Tunisia’s President, Kais Saied, has set up a voluntary multiple-choice questionnaire online to solicit citizen input as he prepares the constitution for reworking after dismissing parliament last year.
But in the country of 12 million, only 276,000 people have participated in the survey with two weeks to go, according to the survey website. The President’s critics have charged that the consultative process is a charade.
In December, the 64-year-old announced he would appoint a committee to revise the constitution with the people’s input and put it to the people in a referendum by June.
He claims his intervention was the result of a decade of political and economic stagnation brought about by a corrupt, self-serving elite.
“The future of Tunisia is in the hands of Tunisians and it is their intensive participation that will pave the way towards a new stage in the history of Tunisia based on the real popular will and not on fake legitimacy,” Saied said in January.
Critics say the president’s actions have undermined the democracy won in the 2011 revolution that sparked uprisings across the Middle East.
Saied is imposing his preferred political system through the public consultation on the constitution, the latest step in his march to near-total power, critics say.
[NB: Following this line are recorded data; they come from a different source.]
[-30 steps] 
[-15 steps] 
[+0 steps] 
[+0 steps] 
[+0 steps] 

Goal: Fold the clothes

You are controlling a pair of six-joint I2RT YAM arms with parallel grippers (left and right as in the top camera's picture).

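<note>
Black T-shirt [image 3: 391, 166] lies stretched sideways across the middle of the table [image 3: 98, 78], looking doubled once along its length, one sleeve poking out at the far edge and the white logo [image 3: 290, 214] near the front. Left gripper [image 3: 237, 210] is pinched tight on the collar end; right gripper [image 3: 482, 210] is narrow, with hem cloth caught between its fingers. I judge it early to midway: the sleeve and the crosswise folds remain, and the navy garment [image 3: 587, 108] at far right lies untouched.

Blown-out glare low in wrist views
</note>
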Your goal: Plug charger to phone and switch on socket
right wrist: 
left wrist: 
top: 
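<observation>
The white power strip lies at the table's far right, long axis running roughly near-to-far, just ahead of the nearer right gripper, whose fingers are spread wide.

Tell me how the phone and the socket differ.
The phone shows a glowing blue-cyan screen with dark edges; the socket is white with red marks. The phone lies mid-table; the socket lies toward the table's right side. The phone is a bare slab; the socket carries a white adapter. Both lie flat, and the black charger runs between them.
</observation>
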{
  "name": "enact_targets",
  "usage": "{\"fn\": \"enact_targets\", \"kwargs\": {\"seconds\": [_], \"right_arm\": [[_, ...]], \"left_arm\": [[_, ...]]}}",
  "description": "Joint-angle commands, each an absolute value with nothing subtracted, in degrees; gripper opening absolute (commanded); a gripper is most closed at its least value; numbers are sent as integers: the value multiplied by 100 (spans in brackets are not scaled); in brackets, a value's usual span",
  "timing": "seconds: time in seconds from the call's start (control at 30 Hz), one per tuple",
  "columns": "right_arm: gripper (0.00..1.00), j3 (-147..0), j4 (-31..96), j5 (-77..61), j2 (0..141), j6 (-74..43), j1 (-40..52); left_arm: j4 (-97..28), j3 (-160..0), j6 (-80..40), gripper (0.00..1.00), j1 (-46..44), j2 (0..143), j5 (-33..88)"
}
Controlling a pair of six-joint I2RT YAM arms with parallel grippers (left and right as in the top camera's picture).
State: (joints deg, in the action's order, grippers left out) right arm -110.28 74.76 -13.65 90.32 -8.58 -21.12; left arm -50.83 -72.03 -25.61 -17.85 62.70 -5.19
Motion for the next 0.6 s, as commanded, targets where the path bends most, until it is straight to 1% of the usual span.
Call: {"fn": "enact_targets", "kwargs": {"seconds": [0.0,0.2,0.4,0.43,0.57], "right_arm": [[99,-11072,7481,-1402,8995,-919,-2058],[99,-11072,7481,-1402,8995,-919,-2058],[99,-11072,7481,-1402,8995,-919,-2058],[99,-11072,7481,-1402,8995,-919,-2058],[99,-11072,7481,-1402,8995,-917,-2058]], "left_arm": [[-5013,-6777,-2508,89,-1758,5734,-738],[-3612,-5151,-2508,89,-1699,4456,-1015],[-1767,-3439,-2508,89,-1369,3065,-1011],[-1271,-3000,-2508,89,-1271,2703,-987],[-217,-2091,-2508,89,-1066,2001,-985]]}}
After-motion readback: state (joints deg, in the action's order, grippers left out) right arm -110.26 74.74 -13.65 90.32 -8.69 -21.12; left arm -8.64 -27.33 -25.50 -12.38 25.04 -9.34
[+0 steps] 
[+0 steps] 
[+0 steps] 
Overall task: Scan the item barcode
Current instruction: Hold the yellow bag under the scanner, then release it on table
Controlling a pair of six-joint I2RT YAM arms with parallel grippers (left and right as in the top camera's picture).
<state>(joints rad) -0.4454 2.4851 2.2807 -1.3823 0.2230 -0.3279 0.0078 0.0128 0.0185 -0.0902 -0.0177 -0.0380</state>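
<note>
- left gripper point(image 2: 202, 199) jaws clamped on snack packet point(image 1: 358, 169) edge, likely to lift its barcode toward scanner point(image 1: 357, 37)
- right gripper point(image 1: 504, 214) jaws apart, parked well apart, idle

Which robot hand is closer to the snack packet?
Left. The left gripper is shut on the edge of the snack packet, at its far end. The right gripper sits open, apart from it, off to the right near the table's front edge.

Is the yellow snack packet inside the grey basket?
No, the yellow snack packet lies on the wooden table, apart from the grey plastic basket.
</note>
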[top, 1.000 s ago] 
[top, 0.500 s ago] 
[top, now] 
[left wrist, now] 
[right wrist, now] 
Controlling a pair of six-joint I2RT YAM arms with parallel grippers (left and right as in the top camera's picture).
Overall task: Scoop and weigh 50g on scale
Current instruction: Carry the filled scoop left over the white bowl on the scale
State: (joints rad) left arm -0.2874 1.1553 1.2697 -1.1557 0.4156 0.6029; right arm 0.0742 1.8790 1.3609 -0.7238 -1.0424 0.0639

A number of political parties and the powerful UGTT labour union have also expressed their disapproval of Saied’s plan, and some said he seemed to be prejudging the results before the survey was conducted.
During his January address, he said the results so far had clearly shown that people preferred a presidential system.
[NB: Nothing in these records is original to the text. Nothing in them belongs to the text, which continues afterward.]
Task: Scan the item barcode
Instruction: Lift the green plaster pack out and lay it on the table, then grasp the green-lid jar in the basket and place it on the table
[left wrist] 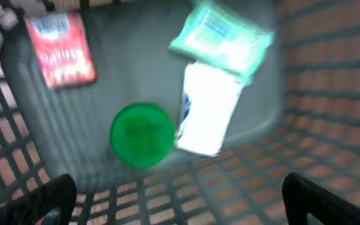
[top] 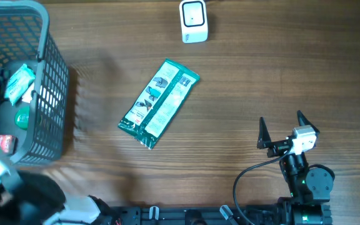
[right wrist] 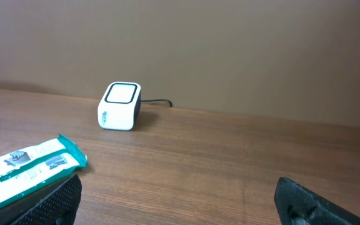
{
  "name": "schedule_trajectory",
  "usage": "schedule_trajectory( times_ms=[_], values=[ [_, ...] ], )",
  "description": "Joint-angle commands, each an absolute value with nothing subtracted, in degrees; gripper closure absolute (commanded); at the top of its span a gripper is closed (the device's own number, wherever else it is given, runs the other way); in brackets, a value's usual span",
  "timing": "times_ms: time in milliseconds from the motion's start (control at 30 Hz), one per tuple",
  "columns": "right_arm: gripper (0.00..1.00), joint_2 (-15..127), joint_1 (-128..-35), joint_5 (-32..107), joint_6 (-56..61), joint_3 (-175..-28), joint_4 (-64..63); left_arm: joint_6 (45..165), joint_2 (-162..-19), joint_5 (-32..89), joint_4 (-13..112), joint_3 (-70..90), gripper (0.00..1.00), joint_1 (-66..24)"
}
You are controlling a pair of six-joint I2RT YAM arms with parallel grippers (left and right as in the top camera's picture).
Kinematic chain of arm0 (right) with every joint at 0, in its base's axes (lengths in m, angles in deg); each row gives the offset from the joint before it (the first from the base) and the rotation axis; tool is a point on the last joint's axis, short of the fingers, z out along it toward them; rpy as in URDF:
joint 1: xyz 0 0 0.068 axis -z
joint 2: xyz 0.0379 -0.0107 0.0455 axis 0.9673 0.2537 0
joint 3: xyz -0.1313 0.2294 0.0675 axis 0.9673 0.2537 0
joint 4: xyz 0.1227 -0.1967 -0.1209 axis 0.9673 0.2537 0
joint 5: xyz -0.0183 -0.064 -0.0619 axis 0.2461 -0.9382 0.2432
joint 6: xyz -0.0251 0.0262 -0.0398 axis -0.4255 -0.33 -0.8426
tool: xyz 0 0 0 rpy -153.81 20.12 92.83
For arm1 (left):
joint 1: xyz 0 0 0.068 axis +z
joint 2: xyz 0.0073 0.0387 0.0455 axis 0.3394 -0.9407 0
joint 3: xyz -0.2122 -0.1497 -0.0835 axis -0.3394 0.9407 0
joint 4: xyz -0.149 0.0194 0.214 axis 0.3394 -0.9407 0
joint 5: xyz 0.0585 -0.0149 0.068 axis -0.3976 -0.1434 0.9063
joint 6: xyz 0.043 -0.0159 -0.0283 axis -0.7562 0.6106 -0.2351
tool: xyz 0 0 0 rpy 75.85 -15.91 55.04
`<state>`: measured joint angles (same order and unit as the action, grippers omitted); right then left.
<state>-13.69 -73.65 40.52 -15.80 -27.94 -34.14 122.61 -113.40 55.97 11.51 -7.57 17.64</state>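
The item, a flat teal and white packet point(top: 159, 103), lies slantwise on the wooden table in the middle of the overhead view. Its end shows at the lower left of the right wrist view point(right wrist: 24, 165). The white barcode scanner point(top: 194, 20) stands at the table's far edge, also seen from the right wrist point(right wrist: 119, 106). My right gripper point(top: 281, 119) hovers open at the lower right, well apart from the packet, with nothing between its fingers point(right wrist: 179, 200). My left gripper point(left wrist: 180, 200) is open and empty above the inside of the basket.
A grey mesh basket point(top: 49, 94) stands at the table's left edge. Inside it lie a red packet point(left wrist: 61, 50), a green round lid point(left wrist: 142, 134), a white pack point(left wrist: 208, 112) and a pale green pouch point(left wrist: 220, 34). The left arm reaches over it.
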Motion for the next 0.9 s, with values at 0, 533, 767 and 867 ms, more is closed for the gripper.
schedule_trajectory(
  times_ms=[0, 533, 767, 867],
  values=[
    [0.0, -13.8, -73.9, 40.0, -16.5, -27.9, -34.3, 123.6, -120.8, 54.2, 9.3, -7.6, 0.0, 17.2],
    [0.0, -13.8, -73.9, 40.0, -16.5, -27.9, -34.3, 123.0, -128.0, 55.2, 24.5, 11.3, 0.0, 17.0],
    [0.0, -13.8, -73.9, 40.0, -16.5, -27.9, -34.3, 120.1, -127.9, 57.3, 26.3, 12.4, 0.43, 17.0],
    [0.0, -13.8, -73.9, 40.0, -16.5, -27.9, -34.3, 118.1, -127.7, 57.4, 24.9, 9.7, 0.5, 17.0]
  ],
)
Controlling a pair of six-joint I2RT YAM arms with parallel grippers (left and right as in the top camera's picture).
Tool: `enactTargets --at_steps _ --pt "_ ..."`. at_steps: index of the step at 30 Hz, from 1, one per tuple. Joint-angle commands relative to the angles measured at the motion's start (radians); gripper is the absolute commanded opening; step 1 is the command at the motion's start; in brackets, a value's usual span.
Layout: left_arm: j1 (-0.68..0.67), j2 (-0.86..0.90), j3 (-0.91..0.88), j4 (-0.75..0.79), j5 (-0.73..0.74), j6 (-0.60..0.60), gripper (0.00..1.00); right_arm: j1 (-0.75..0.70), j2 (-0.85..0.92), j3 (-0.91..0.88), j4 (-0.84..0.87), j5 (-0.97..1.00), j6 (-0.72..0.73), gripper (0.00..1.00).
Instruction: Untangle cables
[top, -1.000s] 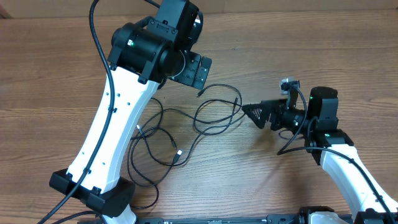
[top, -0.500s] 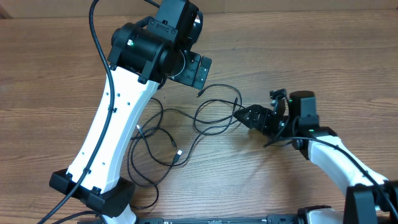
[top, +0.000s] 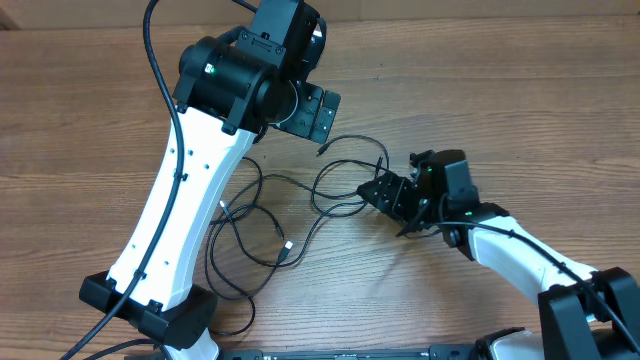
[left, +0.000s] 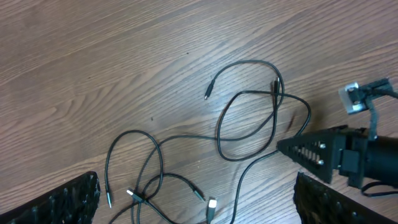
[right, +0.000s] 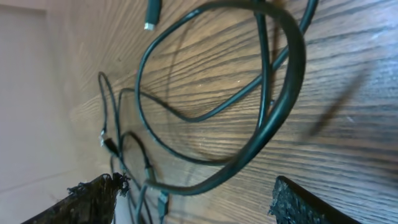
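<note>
Overhead: thin black cables (top: 318, 186) lie loose on the wooden table (top: 520, 80), all in its middle, between the two arms. There are two groups, joined by crossing strands. The right group is a set of overlapping loops. The left group is a looser tangle near the left arm's white link. One free plug (top: 321, 151) points up-left at the top of the right loops. A silver-tipped plug (top: 287, 246) lies between the two groups, lower down.

Left end effector (top: 318, 113): raised above the table, over the upper edge of the cables. In the left wrist view its fingers (left: 74, 199) stand wide apart at the two bottom corners of the frame. Open, nothing between them, clear of every cable.

Right end effector (top: 372, 192): low, pointing left, tip at the right edge of the right loops. In the right wrist view the fingers (right: 93, 199) stand apart, open. A curved cable strand crosses the gap between them, close to the camera. I cannot tell whether either finger touches that strand. It lies on the table, not lifted.

All the cables rest flat on the table. Several crossings are visible in both groups.
</note>
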Motion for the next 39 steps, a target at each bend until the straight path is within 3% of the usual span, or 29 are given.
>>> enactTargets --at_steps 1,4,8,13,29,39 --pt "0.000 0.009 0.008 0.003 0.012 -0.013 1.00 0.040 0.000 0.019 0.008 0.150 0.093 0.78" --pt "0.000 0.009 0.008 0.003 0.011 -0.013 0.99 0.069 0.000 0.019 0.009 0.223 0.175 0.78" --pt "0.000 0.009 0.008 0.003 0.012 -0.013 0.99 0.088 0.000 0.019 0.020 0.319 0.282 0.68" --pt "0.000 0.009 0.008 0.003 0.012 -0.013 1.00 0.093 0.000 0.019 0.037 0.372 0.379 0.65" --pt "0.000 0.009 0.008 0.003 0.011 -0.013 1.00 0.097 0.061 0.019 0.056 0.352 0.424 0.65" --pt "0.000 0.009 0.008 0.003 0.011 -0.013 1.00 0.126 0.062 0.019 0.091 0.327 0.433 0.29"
Among his opponents – and Tunisia’s main foreign donors – are those who believe a truly inclusive process should include all the country’s main political actors.
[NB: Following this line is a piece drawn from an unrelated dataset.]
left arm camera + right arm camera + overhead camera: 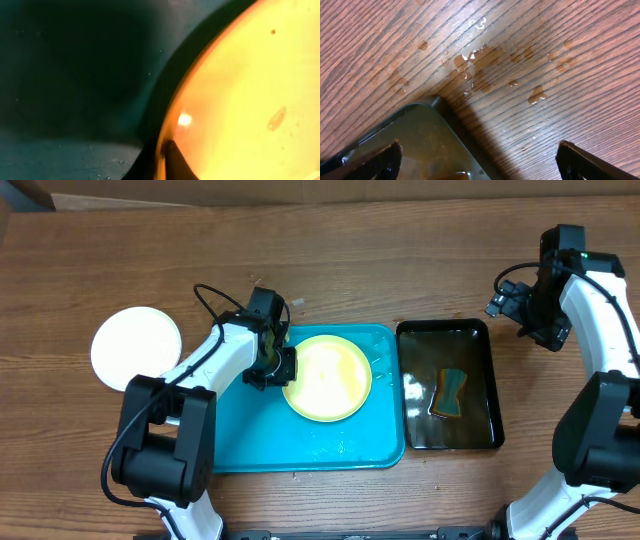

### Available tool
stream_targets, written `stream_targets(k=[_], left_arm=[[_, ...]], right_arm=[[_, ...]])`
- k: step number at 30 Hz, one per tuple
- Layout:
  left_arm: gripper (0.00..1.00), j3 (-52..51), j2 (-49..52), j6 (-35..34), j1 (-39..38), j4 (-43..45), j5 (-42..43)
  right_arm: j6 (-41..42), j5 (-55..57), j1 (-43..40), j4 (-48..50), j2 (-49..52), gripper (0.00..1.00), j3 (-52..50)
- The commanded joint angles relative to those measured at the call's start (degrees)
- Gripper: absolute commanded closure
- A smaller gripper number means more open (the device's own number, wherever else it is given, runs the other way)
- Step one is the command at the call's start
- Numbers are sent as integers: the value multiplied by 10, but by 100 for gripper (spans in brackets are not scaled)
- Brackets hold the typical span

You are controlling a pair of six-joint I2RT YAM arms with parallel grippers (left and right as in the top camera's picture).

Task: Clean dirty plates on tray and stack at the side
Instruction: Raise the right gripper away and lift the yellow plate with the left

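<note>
Left hand pinched shut on the yellow plate at its 9 o'clock rim. The plate lies in the tray, probably gripped for carrying to the white plate on the surface. Right hand spread wide, empty, over a corner of the black tray.

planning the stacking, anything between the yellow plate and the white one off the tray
Nothing loose shows. Between the pale yellow round plastic plate and the white round plastic plate lie only the raised rim of the turquoise plastic tray and wooden table, crossed by the left arm.
</note>
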Motion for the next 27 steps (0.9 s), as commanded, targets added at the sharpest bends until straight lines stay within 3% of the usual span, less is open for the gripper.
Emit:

Saied proposes to replace the 2014 constitution, which was hailed at the time as a triumph of compromise between rival factions that averted a dangerous period of polarization.
After the agreement was made, rival politicians wept on the floor as they embraced.
Its mixed parliamentary and presidential system proved paralyzing, and squabbling politicians failed to establish a constitutional court to resolve disputes.
The landslide victory of Saied in Tunisia’s second round of presidential elections in 2019 was seen by many as a rejection of its entire political class.
Pro-Saied volunteers set up a stall on a cafe balcony near Tunis university for enrolment on a recent cold, rainy day near Tunis university.
An item on the survey asks which kind of political system is best: parliamentary, presidential, or a hybrid of all three.
A second asks whether the government should focus on electoral reform or constitutional reform. There are also questions about economics and social issues.
Publicity campaigns have been launched by regional governors, state officials, university authorities, and publicly owned companies to promote the consultation.
Saied accused counter-revolutionaries of trying to torpedo the election process while the Minister for Youth blamed technical issues and poor Internet penetration for the low turnout.
He suggested Tuesday that free internet access could increase participation rates.
As a crisis in public finances looms, Saied’s constitutional tinkering appears divorced from Tunisians’ daily lives of low employment, rising prices, and shortages of some goods.
People responding to his internet offer posted on the presidential social media feed that they were online, but in need of bread.